On 1 January 1912, Sun Yat-sen, the leader of the Tongmenghui, was inaugurated as the first provisional President of the newly proclaimed Republic of China following the conclusion of the Xinhai Revolution. Two days later, representatives of all provincial leaders approved a list of ministerial heads to be appointed in the first cabinet. The absence of several cabinet members in Nanking (presently Nanjing) delayed the first cabinet meeting, which wasn't held until 21 January. The meeting was hosted by Sun.

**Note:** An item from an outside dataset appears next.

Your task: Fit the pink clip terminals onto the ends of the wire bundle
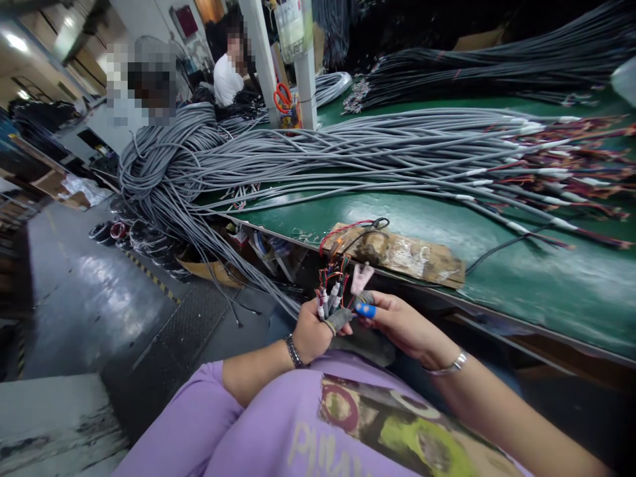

On 13 March, Tang Shaoyi, the first Premier of the Republic of China, began the formation of a new cabinet at Peking (presently Beijing). On 1 April, Sun Yat-sen resigned from his position as provisional President. In his resignation letter, written two days after his resignation, Sun stated, "Today (3 April 1912), Premier Tang went southbound and visited me, all ministerial positions in the cabinet were confirmed, and the news has been reported to me at Nanking on 1 April. I hereby resign today (as President)......all cabinet ministers will remain and continue their duties until all new replacements are appointed." All ministers and their respective deputies in the cabinet were subsequently relieved of their duties once the new cabinet was formally appointed.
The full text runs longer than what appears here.